Post Graduate Program in Data Science Admission 2024: Admission Process, Eligibility, Entrance Exam

1 Year
Diploma
Post Graduation
Full Time

The Master of Data Science Program (PGPDS) is a rigorous and comprehensive software designed to equip professionals with the abilities and knowledge wanted for the dynamic field of information science This advanced path covers subjects which include statistical evaluation, device learning, facts visualization and huge data strategies.

Participants mastered the basics of records science strategies, facts preprocessing strategies, function engineering, and model assessment. The path integrates practical enjoy with enterprise-applicable equipment and systems, making sure sensible proficiency in making use of information science standards to real-global situations.

PG Program in Data Science Admission Process

Eligibility Criteria:

  • Educational Qualification: Typically, a bachelor's degree in any discipline is required. Some programs may prefer specific backgrounds like mathematics, statistics, computer science, or engineering.
  • Work Experience: While not mandatory for all programs, having some work experience, especially in data-related fields, can strengthen your application.
  • Quantitative and Analytical Skills: These skills are essential for success in data science. Some programs may assess them through entrance exams or aptitude tests.

Selection Process:

The specific selection process may vary depending on the program you choose. However, some common steps include:

  1. Application Form: Submitting a well-crafted application form is your first step. Highlight your academic achievements, relevant work experience, and motivations for pursuing data science.
  2. Entrance Exams: Some programs may require you to take standardized tests like GREGMAT, or CAT. Others may have their own aptitude tests to assess your quantitative and analytical skills.
  3. Personal Interview: This is your chance to shine! Showcase your passion for data science, discuss your career goals, and demonstrate your problem-solving abilities.
  4. Shortlisting and Selection: Based on your application, entrance exams (if applicable), and interview performance, shortlisted candidates will be offered admission.

Process Overview:

Stage Description
Eligibility Check Ensure you meet the program's educational and experience requirements.
Application Submission Fill out the application form carefully, highlighting your relevant skills and experience.
Entrance Exams (if applicable) Take the required exams and score well in quantitative and analytical sections.
Personal Interview Prepare for in-depth discussions about data science, your goals, and problem-solving approaches.
Shortlisting and Selection Await the program's decision based on your overall performance.

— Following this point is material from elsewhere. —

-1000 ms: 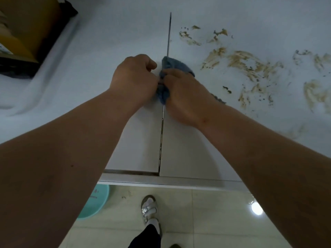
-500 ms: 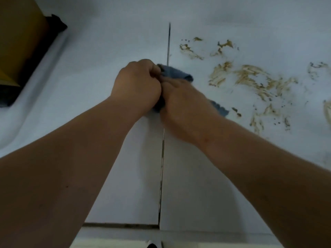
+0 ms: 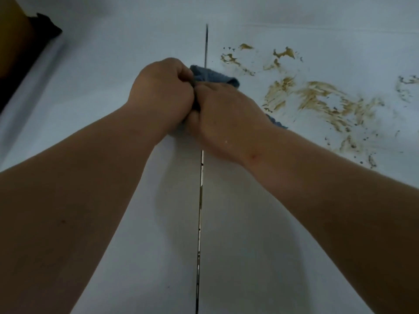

PG Program in Data Science Course Eligibility

Educational Qualification:

  • A bachelor's degree in any discipline is typically required. Some programs may prefer specific backgrounds like mathematics, statistics, computer science, or engineering.

  • Work Experience: While not mandatory for all programs, having some work experience, especially in data-related fields, can strengthen your application.

  • Quantitative and Analytical Skills: These skills are essential for success in data science. Some programs may assess them through entrance exams or aptitude tests.

Additional Eligibility Requirements:

  • Some programs may require you to have taken specific courses in mathematics, statistics, or computer science.

  • Some programs may have minimum GPA requirements.

  • International students may be required to submit TOEFL or IELTS scores.

Here is a table that summarizes the eligibility criteria for PG programs in data science:

Criteria Description
Educational Qualification Bachelor's degree in any discipline
Work Experience Not mandatory, but preferred
Quantitative and Analytical Skills Essential
Additional Courses May be required
Minimum GPA May be required
TOEFL or IELTS Scores May be required for international students

PG Program in Data Science Entrance Exams

1. Graduate Aptitude Test in Engineering (GATE):

  • A national-level exam for engineering and science graduates, GATE offers admission to several PG data science programs across India.
  • Focuses on core engineering and science subjects like mathematics, statistics, computer science, and algorithms.
  • Highly competitive, requiring strong analytical and problem-solving skills.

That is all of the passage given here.